» EXERCISE
Would you please transcribe the records below exactly, leaving out the pictures?
··· DATASET ···
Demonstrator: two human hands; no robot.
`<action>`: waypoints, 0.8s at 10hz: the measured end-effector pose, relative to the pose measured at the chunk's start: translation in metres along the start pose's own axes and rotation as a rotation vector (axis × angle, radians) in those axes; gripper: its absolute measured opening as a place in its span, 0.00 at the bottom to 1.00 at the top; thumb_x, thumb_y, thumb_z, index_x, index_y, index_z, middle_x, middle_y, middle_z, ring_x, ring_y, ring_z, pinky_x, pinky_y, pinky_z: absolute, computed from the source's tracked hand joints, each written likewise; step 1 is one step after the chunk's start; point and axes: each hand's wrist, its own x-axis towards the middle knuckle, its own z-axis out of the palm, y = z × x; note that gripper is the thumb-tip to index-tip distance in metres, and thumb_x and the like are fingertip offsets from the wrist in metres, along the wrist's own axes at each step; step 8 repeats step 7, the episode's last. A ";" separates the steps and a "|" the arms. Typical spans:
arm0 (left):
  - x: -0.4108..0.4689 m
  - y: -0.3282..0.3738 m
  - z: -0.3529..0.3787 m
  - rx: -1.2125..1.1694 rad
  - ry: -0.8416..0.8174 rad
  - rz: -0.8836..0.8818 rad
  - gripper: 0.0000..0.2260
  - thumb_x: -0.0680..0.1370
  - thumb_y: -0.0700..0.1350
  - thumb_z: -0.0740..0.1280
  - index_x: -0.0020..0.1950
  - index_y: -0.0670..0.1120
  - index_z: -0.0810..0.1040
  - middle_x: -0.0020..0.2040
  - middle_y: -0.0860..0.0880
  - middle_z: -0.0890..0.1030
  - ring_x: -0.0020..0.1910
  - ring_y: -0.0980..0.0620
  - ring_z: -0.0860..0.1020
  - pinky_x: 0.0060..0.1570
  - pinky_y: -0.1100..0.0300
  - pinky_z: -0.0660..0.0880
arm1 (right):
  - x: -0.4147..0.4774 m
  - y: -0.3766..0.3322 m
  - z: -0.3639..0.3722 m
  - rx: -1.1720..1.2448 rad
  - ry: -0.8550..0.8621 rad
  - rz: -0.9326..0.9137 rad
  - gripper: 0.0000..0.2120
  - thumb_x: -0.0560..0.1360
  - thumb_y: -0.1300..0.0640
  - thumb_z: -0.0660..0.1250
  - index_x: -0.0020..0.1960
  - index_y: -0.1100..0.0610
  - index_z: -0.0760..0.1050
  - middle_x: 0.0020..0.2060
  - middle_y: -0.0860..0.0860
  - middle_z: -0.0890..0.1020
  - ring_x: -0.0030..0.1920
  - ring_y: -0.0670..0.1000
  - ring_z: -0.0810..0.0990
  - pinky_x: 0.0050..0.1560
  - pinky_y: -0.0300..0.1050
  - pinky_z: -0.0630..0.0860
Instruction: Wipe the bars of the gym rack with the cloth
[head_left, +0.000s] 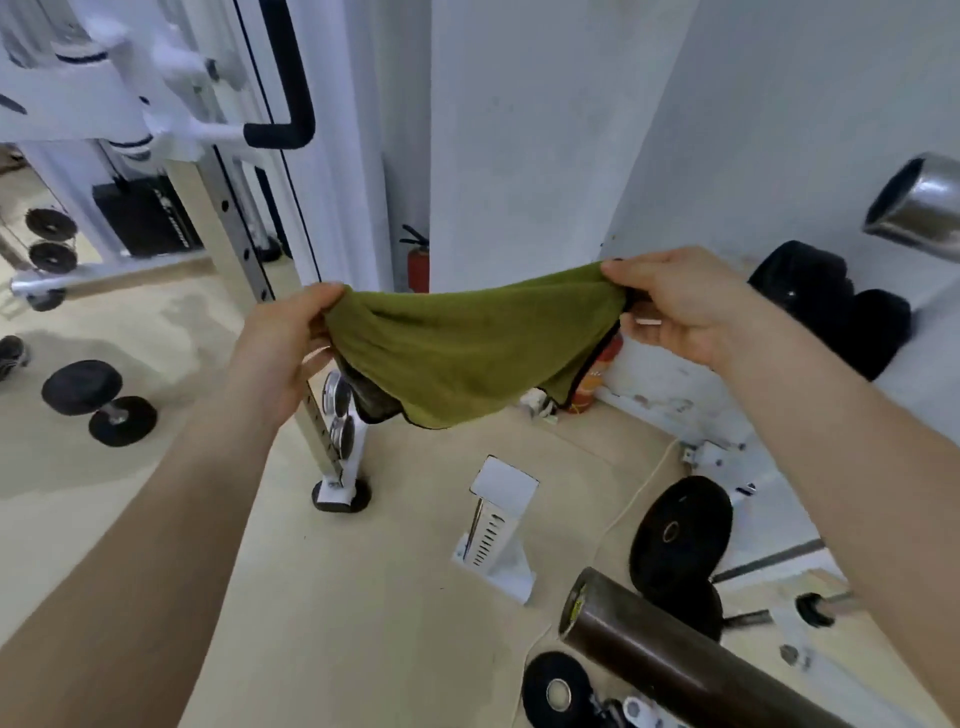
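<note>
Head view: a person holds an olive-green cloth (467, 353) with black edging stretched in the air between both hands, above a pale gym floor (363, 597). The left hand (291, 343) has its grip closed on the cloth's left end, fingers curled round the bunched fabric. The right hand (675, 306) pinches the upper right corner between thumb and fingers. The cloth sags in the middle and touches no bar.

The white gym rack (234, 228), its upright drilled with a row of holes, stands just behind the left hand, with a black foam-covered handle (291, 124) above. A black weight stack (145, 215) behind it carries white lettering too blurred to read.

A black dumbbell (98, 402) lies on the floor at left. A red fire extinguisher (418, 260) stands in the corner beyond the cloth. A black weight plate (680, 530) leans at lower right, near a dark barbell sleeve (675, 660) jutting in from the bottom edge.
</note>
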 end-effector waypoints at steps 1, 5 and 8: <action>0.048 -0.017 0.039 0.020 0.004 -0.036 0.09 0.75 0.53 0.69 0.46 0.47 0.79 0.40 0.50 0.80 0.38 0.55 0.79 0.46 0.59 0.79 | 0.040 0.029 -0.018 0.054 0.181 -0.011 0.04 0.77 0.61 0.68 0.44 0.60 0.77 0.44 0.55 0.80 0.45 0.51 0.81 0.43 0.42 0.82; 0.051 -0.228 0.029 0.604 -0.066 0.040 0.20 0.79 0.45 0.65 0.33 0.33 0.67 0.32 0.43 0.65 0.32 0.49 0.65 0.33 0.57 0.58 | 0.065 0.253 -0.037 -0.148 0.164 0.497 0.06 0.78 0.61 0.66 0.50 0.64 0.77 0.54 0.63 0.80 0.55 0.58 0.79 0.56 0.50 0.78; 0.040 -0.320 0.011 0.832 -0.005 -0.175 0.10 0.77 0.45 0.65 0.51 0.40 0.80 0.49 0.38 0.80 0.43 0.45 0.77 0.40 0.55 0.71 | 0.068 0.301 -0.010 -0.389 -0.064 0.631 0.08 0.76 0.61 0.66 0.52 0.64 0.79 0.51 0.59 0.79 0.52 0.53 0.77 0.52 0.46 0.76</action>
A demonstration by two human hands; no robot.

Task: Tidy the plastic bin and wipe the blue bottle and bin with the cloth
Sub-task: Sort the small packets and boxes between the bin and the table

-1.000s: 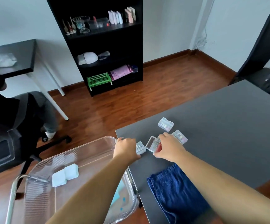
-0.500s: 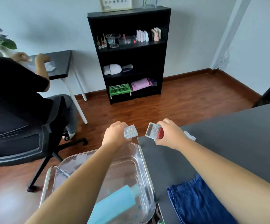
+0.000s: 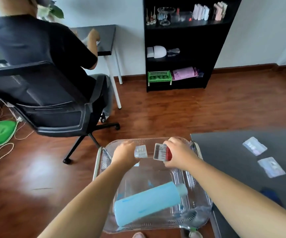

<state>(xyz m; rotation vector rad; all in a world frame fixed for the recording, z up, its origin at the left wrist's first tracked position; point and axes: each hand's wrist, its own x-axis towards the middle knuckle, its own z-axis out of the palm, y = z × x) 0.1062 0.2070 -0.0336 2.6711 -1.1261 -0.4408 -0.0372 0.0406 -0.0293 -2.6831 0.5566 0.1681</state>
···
» SOLVED PROBLEM
Demonstrator: two human hands; no robot.
`<action>`: waypoints, 0.8s at 10hz: the measured end-effector pose, relative to the pose measured at the chunk's start: translation in metres along the start pose's own axes and rotation as a rotation vector (axis × angle, radians) in those axes; gripper: its absolute measured opening as a place in its span, 0.00 at the bottom to 1.00 at the top; thumb_x, thumb_y, thumb_z, index_x, index_y, index_z, middle_x, middle_y, middle_z, ring_x, ring_y, ring_z, pinky_x, pinky_y, pinky_z: absolute, computed from the source's tracked hand joints, each written likewise; step 1 is one step after the chunk's start; point and axes: each hand's wrist, its own x-axis towards the middle knuckle, its own z-axis out of the palm, y = z × x; note that gripper is the thumb-tip to index-tip distance in metres, and thumb_x and the like are fingertip offsets from the wrist in metres, along the wrist's own axes at each step; step 8 repeats step 7, the episode's last. A ";" separates the steps and a "|" the arms. Typical spans:
arm0 (left):
  - x: -0.4108..0.4689 m
  - y: -0.3282..0.3738 m
  - z: -0.3529..0.3787 m
  - rx: -1.2125..1.1694 rad
  - ry: -0.8416..0.8174 rad
  - rz: -0.8836..0.8818 rad
  - gripper: 0.0000..0.2260
  - thumb_x: -0.0680..0.1370
  - thumb_y: -0.0700..0.1350
  - thumb_z: -0.0740..0.1280
  - index_x: -0.0020..0.1950
  - index_y: -0.0670..0.1120
  - index_z: -0.0810..0.1040
  - middle_x: -0.0020..0.2040
  - middle_y: -0.0860..0.0880
  - middle_z: -0.0890..0.1030
  - ring_x: -0.0020..0.1910
  - ring_y: -0.0980..0.0620
  - ring_z: -0.0860..0.1020
  - pinky_x: 0.0060..0.1570
  - pinky_y: -0.1100..0.0300
  - pinky_z: -0.0660..0.0880
arm1 (right):
  - x: -0.4147..0.4774 m
  - y: -0.3766..0.3322 m
  - z: -0.3639..0.3722 m
  - rx: -1.1720..1.2448 rad
  - ry: -0.8550..0.8621 rad
  - rz: -0.9326..0.9137 rad
  - gripper: 0.0000..0.2120
  - thumb_x: -0.0560..0.1360
  - thumb_y: -0.1300..0.0640
  - thumb_z: -0.0660..0.1250
  - index_x: -0.0020..0.1960
  - index_y: -0.1100..0.0610
  - index_z: -0.0760..0.1050
  - middle_x: 0.0020..0.2060
  - middle_y: -0.0860..0.0860
  - middle_z: -0.0890..0.1020
  - ring_x: -0.0030..0.1920
  - ring_y: -0.0670..0.1000
  - ring_z: -0.0810..0.0990
  - pinky_x: 0.0050..0.1560
  - pinky_y: -0.0300..0.1050
  - pinky_z: -0.0630..0.0860
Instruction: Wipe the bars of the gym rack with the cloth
[head_left, +0.000s] 
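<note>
Head view: a person holds an olive-green cloth (467, 353) with black edging stretched in the air between both hands, above a pale gym floor (363, 597). The left hand (291, 343) has its grip closed on the cloth's left end, fingers curled round the bunched fabric. The right hand (675, 306) pinches the upper right corner between thumb and fingers. The cloth sags in the middle and touches no bar.

The white gym rack (234, 228), its upright drilled with a row of holes, stands just behind the left hand, with a black foam-covered handle (291, 124) above. A black weight stack (145, 215) behind it carries white lettering too blurred to read.

A black dumbbell (98, 402) lies on the floor at left. A red fire extinguisher (418, 260) stands in the corner beyond the cloth. A black weight plate (680, 530) leans at lower right, near a dark barbell sleeve (675, 660) jutting in from the bottom edge.
</note>
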 end-effector waypoints at steps 1, 5 and 8: <action>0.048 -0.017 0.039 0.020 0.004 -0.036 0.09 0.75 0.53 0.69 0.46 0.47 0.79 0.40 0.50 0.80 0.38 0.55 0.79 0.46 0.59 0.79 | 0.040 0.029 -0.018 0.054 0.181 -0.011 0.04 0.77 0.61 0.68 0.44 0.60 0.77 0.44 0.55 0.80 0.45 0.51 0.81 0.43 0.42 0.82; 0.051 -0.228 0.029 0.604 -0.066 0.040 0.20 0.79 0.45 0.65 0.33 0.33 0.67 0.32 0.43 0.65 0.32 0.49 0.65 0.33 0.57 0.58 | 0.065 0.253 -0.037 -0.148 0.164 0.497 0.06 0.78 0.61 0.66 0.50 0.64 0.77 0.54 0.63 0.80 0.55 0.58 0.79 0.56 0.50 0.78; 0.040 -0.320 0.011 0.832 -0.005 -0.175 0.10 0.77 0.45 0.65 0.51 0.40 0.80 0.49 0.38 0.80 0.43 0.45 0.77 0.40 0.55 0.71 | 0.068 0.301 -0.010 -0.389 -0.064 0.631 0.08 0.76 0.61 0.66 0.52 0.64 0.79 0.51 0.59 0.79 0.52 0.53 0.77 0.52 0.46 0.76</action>
A demonstration by two human hands; no robot.

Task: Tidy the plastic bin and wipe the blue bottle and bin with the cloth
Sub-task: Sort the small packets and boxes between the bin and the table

-1.000s: 
-0.500s: 
+0.000s: 

<state>(xyz m; rotation vector rad; all in a world frame fixed for the recording, z up, its origin at the left wrist's first tracked position; point and axes: each hand's wrist, its own x-axis towards the middle knuckle, its own z-axis out of the palm, y = z × x) 0.1062 0.2070 -0.0336 2.6711 -1.1261 -0.4408 -0.0372 0.0406 -0.0293 -2.6831 0.5566 0.1681</state>

The exercise has been carried out completely.